## WHAT NEEDS TO BE DONE
Which lines of the listing hold the string "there"? Show each of them.

## PROVIDED RECORDS
^^^^

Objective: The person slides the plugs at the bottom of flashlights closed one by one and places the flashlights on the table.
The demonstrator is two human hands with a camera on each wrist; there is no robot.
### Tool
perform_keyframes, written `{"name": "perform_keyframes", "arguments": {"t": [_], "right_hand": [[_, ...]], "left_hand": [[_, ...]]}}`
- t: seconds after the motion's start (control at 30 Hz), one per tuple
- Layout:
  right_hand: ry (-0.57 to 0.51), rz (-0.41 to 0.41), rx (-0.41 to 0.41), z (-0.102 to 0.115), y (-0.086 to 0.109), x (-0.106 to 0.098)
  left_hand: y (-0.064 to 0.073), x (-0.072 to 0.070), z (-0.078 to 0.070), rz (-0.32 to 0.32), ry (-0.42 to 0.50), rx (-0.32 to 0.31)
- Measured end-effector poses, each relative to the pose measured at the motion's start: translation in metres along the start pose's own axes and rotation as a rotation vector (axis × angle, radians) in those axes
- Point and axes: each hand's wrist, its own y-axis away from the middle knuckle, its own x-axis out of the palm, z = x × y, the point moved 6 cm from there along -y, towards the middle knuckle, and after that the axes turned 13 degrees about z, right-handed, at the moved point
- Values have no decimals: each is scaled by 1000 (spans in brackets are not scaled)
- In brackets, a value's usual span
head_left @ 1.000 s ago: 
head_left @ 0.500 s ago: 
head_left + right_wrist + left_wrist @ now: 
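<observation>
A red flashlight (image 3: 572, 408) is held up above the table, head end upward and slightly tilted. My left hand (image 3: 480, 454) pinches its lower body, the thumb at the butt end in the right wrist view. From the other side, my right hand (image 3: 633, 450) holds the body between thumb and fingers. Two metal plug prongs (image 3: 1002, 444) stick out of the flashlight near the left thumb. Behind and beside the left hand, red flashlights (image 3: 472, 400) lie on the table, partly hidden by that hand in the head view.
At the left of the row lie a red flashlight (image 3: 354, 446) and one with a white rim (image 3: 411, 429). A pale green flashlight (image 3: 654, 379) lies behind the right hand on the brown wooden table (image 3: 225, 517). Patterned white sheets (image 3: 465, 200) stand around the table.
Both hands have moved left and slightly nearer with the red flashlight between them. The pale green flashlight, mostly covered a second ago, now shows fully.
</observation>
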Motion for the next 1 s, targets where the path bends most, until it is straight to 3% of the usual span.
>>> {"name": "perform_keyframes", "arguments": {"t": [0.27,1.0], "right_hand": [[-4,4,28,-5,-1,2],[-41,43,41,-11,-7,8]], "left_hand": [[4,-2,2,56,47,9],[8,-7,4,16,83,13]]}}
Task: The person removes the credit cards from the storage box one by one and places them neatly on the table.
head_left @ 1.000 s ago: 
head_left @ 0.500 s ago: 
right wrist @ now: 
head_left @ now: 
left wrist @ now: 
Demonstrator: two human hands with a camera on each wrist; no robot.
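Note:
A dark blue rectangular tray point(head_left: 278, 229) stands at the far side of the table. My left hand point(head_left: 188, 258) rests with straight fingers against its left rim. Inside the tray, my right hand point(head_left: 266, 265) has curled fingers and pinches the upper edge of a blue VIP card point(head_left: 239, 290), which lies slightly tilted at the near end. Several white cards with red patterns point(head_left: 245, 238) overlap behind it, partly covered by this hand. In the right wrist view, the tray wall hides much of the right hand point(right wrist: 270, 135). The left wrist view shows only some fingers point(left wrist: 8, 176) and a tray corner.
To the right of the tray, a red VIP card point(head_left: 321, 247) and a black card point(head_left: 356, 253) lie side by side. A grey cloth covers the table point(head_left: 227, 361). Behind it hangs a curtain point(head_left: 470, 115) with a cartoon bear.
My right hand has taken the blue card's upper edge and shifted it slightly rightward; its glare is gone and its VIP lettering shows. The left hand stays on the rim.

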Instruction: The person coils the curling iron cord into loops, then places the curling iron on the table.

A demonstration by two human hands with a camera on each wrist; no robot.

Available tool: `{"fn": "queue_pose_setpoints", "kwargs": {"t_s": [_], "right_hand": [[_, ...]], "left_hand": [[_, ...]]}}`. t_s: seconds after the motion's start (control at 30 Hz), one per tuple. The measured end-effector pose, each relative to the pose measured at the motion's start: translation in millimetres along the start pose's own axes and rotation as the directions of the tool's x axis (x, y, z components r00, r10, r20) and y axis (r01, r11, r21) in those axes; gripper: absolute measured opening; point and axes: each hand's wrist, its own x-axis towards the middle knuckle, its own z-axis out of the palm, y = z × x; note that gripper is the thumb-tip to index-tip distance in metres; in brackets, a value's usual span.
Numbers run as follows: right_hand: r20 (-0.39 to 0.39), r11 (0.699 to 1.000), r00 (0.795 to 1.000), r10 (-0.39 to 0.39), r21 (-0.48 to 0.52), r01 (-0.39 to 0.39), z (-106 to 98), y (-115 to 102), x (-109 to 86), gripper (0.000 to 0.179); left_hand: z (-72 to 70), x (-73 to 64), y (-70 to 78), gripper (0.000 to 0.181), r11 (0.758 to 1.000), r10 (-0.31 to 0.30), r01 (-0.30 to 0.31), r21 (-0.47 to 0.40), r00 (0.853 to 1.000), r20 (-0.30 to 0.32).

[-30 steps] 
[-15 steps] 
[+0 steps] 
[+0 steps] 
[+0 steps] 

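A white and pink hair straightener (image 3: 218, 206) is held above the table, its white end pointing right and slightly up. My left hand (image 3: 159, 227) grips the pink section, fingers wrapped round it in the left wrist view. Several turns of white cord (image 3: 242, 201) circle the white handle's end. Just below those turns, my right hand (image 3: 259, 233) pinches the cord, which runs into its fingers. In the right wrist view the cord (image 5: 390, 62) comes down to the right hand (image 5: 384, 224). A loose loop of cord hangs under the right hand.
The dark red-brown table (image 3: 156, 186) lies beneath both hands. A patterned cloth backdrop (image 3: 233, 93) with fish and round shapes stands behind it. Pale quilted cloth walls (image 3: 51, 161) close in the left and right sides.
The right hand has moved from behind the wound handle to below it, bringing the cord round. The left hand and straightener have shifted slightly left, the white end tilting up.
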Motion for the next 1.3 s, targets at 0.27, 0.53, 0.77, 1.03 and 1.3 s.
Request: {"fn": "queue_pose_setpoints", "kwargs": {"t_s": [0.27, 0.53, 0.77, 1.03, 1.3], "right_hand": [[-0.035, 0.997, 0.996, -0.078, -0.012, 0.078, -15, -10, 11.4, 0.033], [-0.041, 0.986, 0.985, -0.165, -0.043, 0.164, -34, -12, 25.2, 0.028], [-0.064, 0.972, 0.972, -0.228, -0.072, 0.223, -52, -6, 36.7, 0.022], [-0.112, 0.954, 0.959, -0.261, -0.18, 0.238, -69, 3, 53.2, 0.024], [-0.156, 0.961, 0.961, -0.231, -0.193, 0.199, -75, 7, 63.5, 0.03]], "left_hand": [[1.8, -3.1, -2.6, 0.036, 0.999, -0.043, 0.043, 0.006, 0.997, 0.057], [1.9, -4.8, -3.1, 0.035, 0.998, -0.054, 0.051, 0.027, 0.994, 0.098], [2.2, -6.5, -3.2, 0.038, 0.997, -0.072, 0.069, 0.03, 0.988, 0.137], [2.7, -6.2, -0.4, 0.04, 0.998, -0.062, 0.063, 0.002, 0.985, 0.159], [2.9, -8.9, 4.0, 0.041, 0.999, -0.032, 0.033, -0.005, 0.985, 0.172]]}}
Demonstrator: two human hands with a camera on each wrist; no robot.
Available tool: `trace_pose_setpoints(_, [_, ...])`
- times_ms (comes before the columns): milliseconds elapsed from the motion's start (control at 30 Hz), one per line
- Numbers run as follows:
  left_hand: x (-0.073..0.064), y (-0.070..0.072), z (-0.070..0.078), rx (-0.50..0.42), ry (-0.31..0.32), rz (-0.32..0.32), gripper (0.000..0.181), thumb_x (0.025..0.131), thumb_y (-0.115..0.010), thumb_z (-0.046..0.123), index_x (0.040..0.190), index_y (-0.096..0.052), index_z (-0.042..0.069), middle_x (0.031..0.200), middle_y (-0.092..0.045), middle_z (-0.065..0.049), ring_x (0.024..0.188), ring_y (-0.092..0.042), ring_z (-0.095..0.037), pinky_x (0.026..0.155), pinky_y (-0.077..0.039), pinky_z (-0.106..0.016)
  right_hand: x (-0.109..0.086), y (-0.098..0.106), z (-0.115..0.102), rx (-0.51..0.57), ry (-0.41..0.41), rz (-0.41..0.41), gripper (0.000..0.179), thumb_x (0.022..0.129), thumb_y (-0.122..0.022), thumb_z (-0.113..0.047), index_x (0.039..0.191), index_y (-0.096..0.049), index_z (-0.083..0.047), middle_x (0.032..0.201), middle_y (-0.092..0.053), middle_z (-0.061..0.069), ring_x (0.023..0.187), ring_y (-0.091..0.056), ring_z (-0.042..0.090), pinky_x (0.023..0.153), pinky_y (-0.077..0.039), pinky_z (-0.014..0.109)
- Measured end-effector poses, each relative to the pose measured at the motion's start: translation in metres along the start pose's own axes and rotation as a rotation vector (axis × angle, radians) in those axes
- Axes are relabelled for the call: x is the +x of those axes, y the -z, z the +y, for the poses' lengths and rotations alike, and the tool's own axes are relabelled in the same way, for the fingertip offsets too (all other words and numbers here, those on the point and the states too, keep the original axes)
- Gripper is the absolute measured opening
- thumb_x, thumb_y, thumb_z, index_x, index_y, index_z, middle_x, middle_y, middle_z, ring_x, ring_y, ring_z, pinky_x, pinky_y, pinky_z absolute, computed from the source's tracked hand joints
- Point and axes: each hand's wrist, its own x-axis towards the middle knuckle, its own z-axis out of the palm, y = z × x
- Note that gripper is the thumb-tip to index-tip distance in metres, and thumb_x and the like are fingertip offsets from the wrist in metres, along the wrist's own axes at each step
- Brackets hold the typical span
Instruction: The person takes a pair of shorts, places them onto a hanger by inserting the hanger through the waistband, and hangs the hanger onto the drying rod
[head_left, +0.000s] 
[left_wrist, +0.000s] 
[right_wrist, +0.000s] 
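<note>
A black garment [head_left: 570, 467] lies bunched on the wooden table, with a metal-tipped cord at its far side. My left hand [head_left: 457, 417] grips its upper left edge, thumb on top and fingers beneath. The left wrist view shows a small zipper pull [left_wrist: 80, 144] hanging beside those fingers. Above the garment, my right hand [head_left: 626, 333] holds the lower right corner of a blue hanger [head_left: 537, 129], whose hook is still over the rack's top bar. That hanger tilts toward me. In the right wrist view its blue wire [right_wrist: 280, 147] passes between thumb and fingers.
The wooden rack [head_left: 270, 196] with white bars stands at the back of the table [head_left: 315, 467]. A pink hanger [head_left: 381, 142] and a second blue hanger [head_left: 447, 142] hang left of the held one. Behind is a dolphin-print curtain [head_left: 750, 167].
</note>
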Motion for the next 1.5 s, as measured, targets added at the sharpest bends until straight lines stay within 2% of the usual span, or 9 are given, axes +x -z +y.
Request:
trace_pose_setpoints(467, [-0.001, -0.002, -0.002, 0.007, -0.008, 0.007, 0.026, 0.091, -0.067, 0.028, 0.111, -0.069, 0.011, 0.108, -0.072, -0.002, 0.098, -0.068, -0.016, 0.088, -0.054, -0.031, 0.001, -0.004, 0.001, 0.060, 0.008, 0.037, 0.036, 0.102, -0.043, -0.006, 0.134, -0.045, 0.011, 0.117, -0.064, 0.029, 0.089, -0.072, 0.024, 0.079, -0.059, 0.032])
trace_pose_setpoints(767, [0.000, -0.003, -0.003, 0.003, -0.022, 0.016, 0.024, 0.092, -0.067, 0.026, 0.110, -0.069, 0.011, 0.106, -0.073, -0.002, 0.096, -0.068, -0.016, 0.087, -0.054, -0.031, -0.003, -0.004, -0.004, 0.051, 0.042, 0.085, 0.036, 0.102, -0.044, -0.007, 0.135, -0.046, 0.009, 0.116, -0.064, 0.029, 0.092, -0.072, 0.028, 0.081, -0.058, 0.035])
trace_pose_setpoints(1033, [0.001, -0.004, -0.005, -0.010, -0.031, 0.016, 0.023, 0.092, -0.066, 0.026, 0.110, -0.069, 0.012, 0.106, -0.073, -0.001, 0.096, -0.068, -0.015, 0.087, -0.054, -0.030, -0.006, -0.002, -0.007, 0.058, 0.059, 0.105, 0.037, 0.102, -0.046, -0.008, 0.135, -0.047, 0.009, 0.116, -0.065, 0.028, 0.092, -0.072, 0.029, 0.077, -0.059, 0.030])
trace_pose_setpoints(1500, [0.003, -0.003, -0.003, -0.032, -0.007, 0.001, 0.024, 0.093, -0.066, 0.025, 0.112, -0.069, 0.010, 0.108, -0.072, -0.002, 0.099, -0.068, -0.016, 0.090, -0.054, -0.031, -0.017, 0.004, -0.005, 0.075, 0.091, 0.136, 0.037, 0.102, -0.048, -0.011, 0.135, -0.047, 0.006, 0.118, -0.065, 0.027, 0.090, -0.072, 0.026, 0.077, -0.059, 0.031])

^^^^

## TASK SOLUTION
The demonstrator is two human hands with a camera on each wrist; there is no robot.
- Point and axes: each hand's wrist, its own y-axis away from the middle knuckle, its own x-axis out of the palm, z = x × y, the point moved 6 cm from there along -y, towards the middle knuckle, and after that the axes turned 13 degrees about z, right-handed, at the moved point

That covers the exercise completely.